>>>>>

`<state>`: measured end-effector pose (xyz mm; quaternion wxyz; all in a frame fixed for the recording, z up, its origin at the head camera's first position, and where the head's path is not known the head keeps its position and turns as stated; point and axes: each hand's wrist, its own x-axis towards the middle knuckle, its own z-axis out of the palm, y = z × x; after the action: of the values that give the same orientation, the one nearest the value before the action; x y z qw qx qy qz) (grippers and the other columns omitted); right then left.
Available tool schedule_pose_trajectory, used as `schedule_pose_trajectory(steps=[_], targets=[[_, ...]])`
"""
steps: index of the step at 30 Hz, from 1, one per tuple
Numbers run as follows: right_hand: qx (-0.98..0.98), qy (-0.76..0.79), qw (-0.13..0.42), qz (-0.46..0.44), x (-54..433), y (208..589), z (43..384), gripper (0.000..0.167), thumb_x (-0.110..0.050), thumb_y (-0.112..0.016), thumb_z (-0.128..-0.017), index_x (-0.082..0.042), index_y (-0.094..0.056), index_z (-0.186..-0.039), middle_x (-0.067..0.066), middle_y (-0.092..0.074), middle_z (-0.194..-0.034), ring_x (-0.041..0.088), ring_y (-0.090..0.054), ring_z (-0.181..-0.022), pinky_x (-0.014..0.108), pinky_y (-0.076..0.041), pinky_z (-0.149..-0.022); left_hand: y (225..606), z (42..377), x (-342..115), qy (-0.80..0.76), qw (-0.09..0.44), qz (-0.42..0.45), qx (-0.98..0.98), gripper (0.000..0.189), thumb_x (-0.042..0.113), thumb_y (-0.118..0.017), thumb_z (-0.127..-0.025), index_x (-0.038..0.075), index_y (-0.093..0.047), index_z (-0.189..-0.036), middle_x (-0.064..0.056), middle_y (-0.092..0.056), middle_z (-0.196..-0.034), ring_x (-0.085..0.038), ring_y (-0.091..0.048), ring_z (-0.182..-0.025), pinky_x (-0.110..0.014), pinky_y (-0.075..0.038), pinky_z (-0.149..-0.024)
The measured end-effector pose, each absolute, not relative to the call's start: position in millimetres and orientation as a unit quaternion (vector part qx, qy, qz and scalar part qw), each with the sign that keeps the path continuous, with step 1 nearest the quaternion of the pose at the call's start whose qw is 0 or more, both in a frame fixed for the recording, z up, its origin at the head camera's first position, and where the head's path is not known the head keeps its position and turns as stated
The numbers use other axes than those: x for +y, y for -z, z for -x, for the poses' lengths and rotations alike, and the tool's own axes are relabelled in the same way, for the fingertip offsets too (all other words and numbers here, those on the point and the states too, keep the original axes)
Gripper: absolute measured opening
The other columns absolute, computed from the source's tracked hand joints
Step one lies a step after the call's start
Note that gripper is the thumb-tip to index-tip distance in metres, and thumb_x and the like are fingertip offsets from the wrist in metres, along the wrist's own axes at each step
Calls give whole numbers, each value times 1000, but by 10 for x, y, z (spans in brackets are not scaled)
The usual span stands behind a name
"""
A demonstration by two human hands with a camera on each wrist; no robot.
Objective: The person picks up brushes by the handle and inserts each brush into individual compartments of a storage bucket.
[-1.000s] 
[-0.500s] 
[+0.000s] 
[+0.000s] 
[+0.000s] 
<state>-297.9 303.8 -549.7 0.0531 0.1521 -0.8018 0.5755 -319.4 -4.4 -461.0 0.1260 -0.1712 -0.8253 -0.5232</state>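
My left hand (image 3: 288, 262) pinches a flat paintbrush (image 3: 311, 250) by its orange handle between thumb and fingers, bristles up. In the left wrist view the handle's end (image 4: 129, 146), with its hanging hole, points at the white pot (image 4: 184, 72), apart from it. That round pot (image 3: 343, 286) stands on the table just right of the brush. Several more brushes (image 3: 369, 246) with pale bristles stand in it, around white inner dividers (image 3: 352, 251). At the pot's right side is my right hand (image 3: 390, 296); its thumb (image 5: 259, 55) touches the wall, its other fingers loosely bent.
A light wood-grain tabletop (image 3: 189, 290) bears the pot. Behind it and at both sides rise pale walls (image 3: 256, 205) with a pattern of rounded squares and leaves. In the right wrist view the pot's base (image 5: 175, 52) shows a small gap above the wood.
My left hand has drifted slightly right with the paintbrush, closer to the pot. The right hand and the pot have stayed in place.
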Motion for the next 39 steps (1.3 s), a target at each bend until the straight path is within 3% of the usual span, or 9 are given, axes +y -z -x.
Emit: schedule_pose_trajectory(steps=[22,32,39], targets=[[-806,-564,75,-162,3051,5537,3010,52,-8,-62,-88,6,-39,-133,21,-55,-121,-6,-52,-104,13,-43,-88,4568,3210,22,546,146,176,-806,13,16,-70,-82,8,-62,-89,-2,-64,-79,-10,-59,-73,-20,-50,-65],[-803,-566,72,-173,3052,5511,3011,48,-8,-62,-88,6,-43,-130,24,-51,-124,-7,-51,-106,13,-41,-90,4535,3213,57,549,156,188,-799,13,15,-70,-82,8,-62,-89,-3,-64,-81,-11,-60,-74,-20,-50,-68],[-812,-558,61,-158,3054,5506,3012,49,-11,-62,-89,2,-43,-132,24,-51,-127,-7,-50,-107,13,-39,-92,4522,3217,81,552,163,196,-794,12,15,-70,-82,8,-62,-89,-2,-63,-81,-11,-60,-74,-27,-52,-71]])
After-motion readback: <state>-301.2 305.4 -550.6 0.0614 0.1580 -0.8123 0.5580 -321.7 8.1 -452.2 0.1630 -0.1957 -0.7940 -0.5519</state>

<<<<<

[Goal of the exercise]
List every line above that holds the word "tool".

[Solution to this problem]
Available tool schedule_pose_trajectory, used as `schedule_pose_trajectory(steps=[_], targets=[[_, ...]])`
The numbers use other axes than those: x for +y, y for -z, z for -x, for the poses' lengths and rotations alike, and the tool's own axes are relabelled in the same way, for the fingertip offsets too (all other words and numbers here, those on the point and the states too, keep the original axes)

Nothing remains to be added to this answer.